Second, the peace process must incorporate the views of different ethnicities and political factions across the country. The U.S. must insist on an intra-Afghan dialogue and actively participate in helping to shape the terms of those negotiations. After being such an enormous factor in the course of Afghanistan over the past 18 years, it is not fair, nor realistic to expect Afghan political leaders to settle these differences without us at the intra-Afghan table and without the leverage afforded by U.S. troops.
Third, Europe needs to be at the table. So many European countries have served, sacrificed and died in Afghanistan. We cannot exclude Europe from actively participating in the negotiating process and then expect it to fund post-reconciliation development efforts.
Over the course of your tenure, some curious reports have emerged with respect to the process that I hope you can address.
First, you have claimed progress in securing counter terrorism guarantees.

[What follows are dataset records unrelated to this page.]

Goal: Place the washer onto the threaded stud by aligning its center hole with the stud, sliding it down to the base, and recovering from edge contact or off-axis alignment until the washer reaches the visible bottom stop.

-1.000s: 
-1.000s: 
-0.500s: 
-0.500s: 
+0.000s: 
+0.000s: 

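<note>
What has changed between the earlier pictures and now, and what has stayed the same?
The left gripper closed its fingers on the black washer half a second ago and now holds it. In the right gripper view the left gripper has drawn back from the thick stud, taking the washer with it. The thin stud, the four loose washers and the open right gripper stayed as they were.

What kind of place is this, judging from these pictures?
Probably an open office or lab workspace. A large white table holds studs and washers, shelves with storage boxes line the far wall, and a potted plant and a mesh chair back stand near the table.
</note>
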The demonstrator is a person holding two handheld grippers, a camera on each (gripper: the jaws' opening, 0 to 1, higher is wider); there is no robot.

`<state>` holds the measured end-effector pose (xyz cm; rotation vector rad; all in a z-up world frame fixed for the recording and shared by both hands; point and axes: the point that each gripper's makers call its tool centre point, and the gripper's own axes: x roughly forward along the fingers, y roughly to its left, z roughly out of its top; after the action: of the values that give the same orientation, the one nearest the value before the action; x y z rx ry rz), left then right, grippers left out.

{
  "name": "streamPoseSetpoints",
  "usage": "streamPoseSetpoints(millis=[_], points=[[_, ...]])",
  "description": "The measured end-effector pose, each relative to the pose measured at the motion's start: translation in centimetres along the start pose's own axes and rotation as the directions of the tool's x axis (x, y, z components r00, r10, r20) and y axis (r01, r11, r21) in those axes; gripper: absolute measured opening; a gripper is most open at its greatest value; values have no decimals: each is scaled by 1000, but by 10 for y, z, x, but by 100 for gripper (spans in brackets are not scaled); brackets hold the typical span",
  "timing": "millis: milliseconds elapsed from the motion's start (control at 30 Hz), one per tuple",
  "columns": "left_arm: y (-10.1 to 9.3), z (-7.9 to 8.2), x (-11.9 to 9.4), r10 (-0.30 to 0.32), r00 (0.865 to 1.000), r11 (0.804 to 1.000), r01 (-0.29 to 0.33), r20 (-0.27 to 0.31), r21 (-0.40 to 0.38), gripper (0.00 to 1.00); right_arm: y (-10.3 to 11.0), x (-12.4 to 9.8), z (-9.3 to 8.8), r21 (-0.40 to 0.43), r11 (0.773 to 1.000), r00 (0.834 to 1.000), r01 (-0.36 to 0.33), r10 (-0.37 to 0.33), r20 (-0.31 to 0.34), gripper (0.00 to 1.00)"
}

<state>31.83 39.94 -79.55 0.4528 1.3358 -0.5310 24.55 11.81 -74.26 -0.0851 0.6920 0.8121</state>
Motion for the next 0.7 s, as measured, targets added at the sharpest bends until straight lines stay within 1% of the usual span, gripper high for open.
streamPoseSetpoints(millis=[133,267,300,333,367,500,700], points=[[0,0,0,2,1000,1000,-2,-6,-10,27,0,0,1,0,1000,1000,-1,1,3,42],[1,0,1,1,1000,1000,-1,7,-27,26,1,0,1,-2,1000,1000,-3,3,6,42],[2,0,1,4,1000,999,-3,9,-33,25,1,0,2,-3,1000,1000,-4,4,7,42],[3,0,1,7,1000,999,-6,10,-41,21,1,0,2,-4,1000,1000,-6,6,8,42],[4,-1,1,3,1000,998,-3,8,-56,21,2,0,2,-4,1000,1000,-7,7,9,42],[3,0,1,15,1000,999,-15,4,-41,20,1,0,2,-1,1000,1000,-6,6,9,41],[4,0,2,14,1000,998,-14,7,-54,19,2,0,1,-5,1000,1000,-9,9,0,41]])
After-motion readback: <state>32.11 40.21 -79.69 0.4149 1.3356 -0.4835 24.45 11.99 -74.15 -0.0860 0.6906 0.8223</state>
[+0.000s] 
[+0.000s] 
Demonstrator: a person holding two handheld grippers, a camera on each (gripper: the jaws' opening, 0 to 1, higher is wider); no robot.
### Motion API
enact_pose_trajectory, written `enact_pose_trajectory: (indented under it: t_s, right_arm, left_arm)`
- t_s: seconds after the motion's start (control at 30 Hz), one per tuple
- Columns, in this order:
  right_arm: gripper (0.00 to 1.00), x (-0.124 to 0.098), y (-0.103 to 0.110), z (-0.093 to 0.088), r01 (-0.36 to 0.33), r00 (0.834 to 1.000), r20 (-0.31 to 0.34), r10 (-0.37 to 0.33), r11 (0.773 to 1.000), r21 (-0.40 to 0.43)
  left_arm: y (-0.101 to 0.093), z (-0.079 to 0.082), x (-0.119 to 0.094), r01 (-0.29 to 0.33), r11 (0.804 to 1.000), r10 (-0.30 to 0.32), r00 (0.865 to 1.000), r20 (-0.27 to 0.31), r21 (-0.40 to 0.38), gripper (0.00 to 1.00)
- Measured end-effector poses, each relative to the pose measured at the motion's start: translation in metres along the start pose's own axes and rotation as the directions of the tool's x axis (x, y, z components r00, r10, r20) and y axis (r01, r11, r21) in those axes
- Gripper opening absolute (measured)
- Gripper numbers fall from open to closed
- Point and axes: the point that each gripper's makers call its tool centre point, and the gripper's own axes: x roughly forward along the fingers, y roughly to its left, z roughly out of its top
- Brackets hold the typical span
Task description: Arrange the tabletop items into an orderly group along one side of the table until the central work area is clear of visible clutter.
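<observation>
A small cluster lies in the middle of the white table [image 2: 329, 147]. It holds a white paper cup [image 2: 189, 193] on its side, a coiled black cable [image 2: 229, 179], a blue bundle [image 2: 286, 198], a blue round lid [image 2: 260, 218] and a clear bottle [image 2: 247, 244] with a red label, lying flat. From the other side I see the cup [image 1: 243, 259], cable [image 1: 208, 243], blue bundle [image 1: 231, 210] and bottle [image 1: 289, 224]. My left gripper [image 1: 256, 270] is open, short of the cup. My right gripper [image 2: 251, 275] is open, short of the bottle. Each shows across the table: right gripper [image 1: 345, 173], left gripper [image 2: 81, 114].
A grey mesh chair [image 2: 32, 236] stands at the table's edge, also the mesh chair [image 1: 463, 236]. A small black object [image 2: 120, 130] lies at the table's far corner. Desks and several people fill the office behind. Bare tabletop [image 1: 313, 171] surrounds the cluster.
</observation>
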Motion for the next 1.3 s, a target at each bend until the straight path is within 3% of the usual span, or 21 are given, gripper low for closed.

This is perhaps the most critical component of a very complex peace deal. Count me, though, as very skeptical that the Taliban is committed to opposing terrorist groups. It sees ISIS as a competitor and will fiercely counter its presence in the country. But ISIS is not the only active group there – what about Al Qaeda? What about Lashkar-i-Taiba? The Haqqani Network is part of the Taliban, but will we no longer see it as a terrorist group? And even if the Taliban had the political will to deny safe haven to these groups, is it capable? I am doubtful.
In connection with apparent Taliban counterterrorism commitments, you have reportedly agreed to framework on the withdrawal of U.S. troops, without progress on a ceasefire or on an intra-Afghan dialogue process. Are the Taliban honestly incentivized to negotiate on a ceasefire and intra-Afghan dialogue after having made so much progress on their main goal of U.S. withdrawal? Won’t they just wait us out?
Second, I want to know about the directions given to you by the White House. Many suspect that President Trump is pushing for an accelerated peace deal in order to tout a withdrawal of troops on the campaign trail next year. What deadlines have White House or the State Department set for you?
Third, the State Department seeks to decrease the embassy civilian presence and assistance by 50%. If I’m the Taliban, it looks like the U.S. is planning a significant drawdown in presence no matter what. You know better than anyone that negotiations are all about signaling. And this is a strange signal to be sending at this time.
Ambassador, I want you to be successful. Your success is our country’s success and I realize that this is a very complicated and difficult task. But I am very concerned that you are not being given the necessary time by the President to achieve a sustainable peace. And given that time crunch, these reports on the process itself are concerning. I hope that you can assuage those concerns this morning.”